Enticing the learners to write right

By: Mubarak Abdessalami

        Writing well requires time, a much long time. Even professional great writers struggle to write. They write and rewrite over and over and over again until they are quite satisfied. Due to its toughness, writing is really an ordeal. In school context, writing is never welcome as an assignment. As the majority of the students are allergic to writing, teachers are forced to look for smarter ways to entice them to write. Any of the teachers reading this right now would smile and nod. We, language teachers are aware of what it is all about. Well, I was reflecting on "the best" and "the easiest" way to drag and engage my Baccalaureate Students into a serious writing process. Although I had already shown them theoretically and by practice how writing could simply be a task among others, they always see writing assignments as a frightening horrible nightmare ogre due to the elements stated in a previously published article.

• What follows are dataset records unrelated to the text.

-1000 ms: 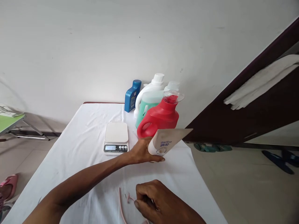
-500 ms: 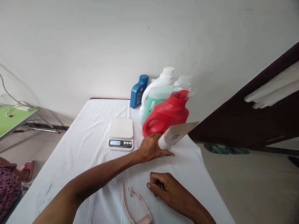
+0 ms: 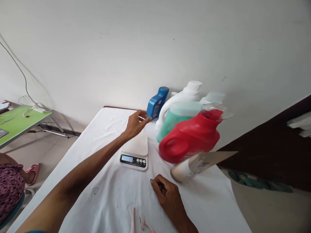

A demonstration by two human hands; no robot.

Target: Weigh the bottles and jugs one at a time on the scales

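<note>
My left hand (image 3: pixel 137 124) reaches over the far part of a white digital scale (image 3: pixel 135 147), fingers apart and holding nothing. Its fingertips are close to a blue bottle (image 3: pixel 155 105); I cannot tell whether they touch it. The scale's display reads 17. My right hand (image 3: pixel 170 197) is loosely curled above the white cloth, with nothing visible in it. A tan and white paper roll-like item with printing (image 3: pixel 194 165) leans to the right beside it. Behind that item stands a red jug (image 3: pixel 191 137) with a clear collar on its mouth.
Along the wall are a green jug (image 3: pixel 178 111) and a white bottle (image 3: pixel 187 94). Thin pink pieces (image 3: pixel 145 225) lie at the near edge of the white cloth (image 3: pixel 107 181). At left stand a green table (image 3: pixel 21 121) and a seated person (image 3: pixel 11 181).
My left hand has let go of the paper item and moved up and left toward the blue bottle. The whole view has shifted. My right hand stays curled.
</note>
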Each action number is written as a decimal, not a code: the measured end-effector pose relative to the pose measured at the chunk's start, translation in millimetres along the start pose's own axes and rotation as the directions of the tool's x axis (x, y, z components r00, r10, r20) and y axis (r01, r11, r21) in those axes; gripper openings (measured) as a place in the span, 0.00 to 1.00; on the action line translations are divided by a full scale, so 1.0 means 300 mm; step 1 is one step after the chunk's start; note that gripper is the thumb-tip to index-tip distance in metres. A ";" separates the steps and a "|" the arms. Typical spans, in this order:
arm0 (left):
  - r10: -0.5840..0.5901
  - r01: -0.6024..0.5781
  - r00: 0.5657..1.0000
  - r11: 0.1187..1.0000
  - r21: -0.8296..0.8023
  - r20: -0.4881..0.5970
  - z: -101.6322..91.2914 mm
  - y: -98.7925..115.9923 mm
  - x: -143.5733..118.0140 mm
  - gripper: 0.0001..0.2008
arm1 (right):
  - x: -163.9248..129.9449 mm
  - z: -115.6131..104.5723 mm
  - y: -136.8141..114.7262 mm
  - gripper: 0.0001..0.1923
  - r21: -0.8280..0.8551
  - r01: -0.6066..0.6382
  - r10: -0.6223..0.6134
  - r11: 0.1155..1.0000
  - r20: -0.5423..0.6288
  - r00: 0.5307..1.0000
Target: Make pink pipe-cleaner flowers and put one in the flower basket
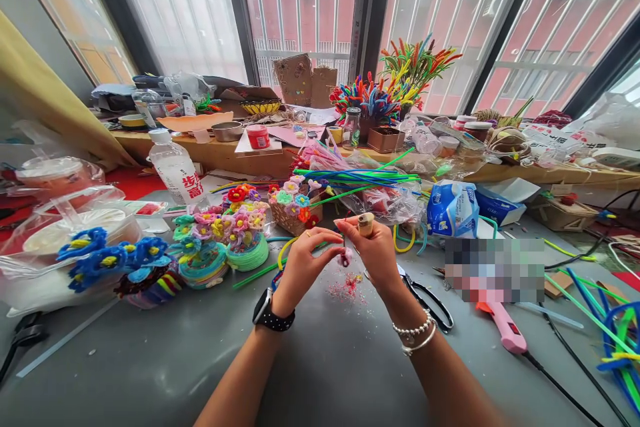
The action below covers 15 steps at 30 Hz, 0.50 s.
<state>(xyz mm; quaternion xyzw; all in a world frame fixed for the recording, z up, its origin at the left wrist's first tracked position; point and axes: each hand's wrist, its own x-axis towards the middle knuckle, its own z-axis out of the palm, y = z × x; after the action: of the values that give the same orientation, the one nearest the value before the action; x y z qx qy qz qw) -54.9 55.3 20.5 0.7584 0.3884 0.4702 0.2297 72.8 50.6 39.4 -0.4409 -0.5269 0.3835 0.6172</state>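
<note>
Above a grey tabletop (310, 360), the person's left hand (303, 261) and right hand (373, 250) are meeting, fingertips pinching narrowly on a small pink fuzzy pipe-cleaner piece (345, 257); the right hand is also gripping a short tan cylinder (365, 223). Pink trimmings (346, 287) are lying just below. Behind, a small woven basket (289, 219) is holding pipe-cleaner flowers, a clear plastic bag (350, 177) is holding green and blue pipe-cleaner stems, and black scissors (431, 301) are lying near the right wrist.

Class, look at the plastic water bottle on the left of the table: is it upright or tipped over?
Upright: the water bottle stands on its base, white cap on top.
</note>
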 end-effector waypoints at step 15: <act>-0.008 0.008 0.996 1.000 0.000 0.089 0.019 -0.029 -0.004 0.08 | 0.017 -0.025 -0.014 0.12 0.207 -0.087 0.094 0.974 -0.023 0.995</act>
<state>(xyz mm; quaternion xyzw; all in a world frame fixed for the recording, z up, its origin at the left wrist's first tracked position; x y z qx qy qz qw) -53.4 59.6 11.0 0.7771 0.3805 0.4351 0.2489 81.0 53.1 44.6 -0.4044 -0.4534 0.4565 0.6500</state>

        When it comes to writing all the teachers have to tell you about the unsuccessful manoeuvres to make their students like writing. From process writing to quick writes, all the roads lead to an amalgamation of catastrophes connected either to structure, coherence, tense use, spelling or irrelevance to the topic.

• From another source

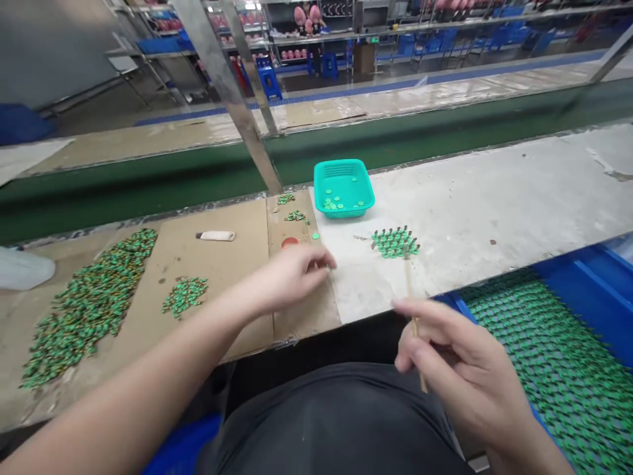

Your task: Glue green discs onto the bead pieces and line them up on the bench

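My left hand [299, 274] hovers over the seam between brown cardboard and a white sheet, thumb and fingertips pinched together. What they hold, if anything, is too small and blurred to make out. In my right hand [455, 359] is a thin wooden stick [409, 284], its upper end blurred close to a cluster of small green pieces with dark tips [395, 243], standing in rows on the white sheet. A flat green disc [315, 236] lies just beyond my left hand. Behind it, a turquoise basket [345, 212] holds several green discs.
A large heap of small green-and-brown pieces [93, 303] covers the left side, with a smaller pile [185, 295] beside it. A white tube [216, 235] lies on the cardboard. At lower right, a blue tray [583, 284] holds rows of green pieces. A metal post [247, 125] rises behind.
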Demonstrator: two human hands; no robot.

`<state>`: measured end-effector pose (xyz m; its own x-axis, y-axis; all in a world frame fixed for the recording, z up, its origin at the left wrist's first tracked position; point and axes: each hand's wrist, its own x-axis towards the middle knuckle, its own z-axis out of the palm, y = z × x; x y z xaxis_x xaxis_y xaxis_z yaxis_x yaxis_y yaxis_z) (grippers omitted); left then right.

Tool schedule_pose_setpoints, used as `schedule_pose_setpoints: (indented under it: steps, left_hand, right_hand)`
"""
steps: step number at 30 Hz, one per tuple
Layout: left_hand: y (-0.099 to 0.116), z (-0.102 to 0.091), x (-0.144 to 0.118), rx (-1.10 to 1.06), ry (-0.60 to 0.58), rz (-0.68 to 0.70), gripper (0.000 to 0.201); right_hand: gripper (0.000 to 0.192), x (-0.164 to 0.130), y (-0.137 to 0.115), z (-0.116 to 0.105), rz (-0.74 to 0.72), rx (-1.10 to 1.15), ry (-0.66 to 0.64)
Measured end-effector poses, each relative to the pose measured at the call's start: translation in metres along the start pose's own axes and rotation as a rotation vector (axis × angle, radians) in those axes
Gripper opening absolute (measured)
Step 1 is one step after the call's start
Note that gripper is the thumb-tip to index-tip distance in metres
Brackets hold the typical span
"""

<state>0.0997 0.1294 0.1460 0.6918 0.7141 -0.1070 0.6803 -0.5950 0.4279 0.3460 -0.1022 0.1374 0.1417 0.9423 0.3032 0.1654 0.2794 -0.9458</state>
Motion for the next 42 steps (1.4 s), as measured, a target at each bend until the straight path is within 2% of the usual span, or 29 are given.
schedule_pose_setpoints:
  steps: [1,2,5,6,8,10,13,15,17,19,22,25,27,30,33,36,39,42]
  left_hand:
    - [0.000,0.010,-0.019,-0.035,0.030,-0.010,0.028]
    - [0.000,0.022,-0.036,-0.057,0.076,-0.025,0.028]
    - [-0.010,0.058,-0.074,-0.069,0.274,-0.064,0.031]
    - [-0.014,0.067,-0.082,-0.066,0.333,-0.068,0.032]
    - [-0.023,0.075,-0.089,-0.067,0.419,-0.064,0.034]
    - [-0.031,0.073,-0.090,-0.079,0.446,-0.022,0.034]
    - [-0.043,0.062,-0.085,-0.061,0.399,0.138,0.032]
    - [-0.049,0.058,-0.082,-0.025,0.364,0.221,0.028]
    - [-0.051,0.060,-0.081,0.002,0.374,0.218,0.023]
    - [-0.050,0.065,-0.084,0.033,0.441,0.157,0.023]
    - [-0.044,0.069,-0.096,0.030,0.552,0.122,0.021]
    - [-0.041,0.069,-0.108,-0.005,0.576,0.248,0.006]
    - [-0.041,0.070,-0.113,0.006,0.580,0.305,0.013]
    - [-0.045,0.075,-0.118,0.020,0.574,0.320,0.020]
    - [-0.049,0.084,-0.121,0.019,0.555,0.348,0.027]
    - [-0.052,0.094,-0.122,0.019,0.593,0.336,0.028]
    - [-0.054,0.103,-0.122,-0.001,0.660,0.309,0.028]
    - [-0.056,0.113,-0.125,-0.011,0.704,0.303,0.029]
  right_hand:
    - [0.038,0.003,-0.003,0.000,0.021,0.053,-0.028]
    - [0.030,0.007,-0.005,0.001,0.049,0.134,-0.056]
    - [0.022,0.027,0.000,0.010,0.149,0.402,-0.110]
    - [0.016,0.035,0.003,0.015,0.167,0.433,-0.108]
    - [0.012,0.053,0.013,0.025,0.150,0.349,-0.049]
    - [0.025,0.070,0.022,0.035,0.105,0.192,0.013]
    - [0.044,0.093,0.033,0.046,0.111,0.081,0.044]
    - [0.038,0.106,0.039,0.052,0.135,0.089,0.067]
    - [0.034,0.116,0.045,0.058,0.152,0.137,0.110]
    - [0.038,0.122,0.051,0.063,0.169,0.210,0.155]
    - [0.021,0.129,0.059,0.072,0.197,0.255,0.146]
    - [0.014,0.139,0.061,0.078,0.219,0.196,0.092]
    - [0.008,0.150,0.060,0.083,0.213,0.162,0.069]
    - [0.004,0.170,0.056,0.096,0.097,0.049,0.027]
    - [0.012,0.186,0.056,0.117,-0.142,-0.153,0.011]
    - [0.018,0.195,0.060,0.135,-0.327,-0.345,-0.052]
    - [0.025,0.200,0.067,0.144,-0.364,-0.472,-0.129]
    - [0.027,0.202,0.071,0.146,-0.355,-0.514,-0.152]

        This idea is not new, but I managed to make it look original. When the students came into the classroom, I asked them to form a round table moving their desks. They enjoyed that, it breaks the monotonous class routines. We sat in a way that everyone is facing the others. I took a seat myself and I heard one of them commenting, "Welcome to the United Nations peace conference!" We all laughed at it and I immediately replied by another comment,

        "Yes, ladies and gentlemen, peace always starts from schools. Any one outside the school borders is in danger of never knowing peace. Those who leave school before graduation are known as dropouts, why don’t we start our conference by detecting the causes of the phenomenon and try to draw the profiles of the students at risk of quitting school before graduation".

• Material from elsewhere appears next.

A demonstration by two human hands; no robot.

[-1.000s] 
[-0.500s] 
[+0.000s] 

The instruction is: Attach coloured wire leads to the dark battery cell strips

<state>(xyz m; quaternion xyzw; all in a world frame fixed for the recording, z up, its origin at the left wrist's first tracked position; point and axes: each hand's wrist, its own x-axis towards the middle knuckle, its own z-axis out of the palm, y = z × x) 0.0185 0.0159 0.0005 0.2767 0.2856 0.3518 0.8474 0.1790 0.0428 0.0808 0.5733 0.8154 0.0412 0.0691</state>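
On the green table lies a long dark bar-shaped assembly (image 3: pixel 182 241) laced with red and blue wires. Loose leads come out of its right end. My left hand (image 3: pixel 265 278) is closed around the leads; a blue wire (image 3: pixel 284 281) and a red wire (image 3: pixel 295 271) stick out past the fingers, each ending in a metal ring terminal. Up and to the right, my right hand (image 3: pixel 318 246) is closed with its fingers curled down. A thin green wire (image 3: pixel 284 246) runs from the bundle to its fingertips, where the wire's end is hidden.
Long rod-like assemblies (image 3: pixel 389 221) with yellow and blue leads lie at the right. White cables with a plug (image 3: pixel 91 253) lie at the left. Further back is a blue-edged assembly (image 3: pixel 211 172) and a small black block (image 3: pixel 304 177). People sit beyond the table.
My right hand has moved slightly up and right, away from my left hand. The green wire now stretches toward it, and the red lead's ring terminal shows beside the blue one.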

        Brainstormed, the students start to think and utter whatever ideas that crosses their minds and they jot them down without even deciding if they are subject related or not, I advised them to do so. The stream of thinking should not be interrupted. They came up with ideas like:

        The causes were numerous and some of them seemed irrelevant. So we started to verify each note and either keep it or discard it. Later on we thought of organizing these causes into groups like:

        After we had agreed upon three of them only, we drew a chart and started to fill in it with the corresponding ideas already jotted down. This part of the work was directed by questions like:

  1. "Which causes are family related?"
  2. "Which ones are school related?"
  3. "Which ones are purely personal?"

    • Poor parents
    • Divorce of the parents
    • to have to get married
    • to have to get a job
    • no support from the family
    • no or little parents control or supervision
    • etc

    • unwelcoming school environment
    • peer pressure
    • low grades
    • failing core subjects
    • problems with teachers
    • absenteeism
    • etc

    • laziness
    • drug addiction
    • believing school is useless
    • the dream to emigrate for a better life
    • lack of adaptation
    • undisciplined
    • etc

        Once we had finished this stage, we started to think of a thesis statement as easy as falling off a log like:         "Many students drop out of school for various reasons but the most common ones are familial, school related and personal."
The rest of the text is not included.